▶ _ASSIGNMENT_
Transcribe the lines from the start of the data below through the line with "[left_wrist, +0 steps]", word for word and nothing more.

▶ _SUPPLIED INFORMATION_

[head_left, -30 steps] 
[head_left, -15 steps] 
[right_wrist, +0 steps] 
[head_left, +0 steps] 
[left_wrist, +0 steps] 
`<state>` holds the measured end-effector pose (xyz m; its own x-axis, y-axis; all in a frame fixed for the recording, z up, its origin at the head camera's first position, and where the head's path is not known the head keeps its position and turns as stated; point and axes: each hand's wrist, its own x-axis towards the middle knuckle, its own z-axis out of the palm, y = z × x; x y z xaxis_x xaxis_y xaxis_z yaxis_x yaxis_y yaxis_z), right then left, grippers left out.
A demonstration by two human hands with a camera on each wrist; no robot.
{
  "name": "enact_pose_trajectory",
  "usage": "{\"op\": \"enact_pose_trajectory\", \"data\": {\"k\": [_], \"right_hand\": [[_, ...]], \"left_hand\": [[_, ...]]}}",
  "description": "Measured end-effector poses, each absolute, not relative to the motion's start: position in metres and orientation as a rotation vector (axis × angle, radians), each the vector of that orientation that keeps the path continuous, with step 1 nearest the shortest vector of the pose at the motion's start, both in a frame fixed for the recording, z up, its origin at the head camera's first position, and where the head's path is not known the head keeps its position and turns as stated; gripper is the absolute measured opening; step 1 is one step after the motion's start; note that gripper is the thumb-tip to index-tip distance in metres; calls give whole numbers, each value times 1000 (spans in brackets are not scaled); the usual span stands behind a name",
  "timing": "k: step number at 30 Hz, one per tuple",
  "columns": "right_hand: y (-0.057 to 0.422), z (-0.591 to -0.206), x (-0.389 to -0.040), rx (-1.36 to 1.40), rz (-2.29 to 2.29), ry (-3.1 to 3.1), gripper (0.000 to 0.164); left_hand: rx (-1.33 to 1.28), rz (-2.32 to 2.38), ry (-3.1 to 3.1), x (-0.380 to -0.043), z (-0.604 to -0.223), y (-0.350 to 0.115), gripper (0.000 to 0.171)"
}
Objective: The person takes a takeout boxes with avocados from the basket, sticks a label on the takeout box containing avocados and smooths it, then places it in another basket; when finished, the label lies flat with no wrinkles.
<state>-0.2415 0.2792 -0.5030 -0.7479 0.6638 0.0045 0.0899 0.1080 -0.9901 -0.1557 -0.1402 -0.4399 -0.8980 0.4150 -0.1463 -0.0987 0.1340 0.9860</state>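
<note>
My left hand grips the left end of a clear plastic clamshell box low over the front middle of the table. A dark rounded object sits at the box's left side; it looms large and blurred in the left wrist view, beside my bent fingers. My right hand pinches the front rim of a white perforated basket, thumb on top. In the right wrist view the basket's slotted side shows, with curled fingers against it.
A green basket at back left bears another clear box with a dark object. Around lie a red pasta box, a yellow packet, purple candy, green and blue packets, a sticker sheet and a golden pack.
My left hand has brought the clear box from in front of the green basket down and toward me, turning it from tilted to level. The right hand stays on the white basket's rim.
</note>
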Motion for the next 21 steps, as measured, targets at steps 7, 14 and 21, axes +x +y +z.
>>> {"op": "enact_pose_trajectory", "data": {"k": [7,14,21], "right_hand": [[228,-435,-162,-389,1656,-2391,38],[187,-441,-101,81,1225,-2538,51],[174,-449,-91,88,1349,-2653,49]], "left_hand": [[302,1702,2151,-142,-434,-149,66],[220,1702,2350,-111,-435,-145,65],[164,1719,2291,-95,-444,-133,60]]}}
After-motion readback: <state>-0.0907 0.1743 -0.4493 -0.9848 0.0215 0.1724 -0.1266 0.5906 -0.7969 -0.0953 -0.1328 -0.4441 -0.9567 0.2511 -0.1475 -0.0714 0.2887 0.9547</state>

▶ _SOLUTION BELOW_
[head_left, -30 steps] 
[head_left, -15 steps] 
[right_wrist, +0 steps] 
[head_left, +0 steps] 
[left_wrist, +0 steps] 

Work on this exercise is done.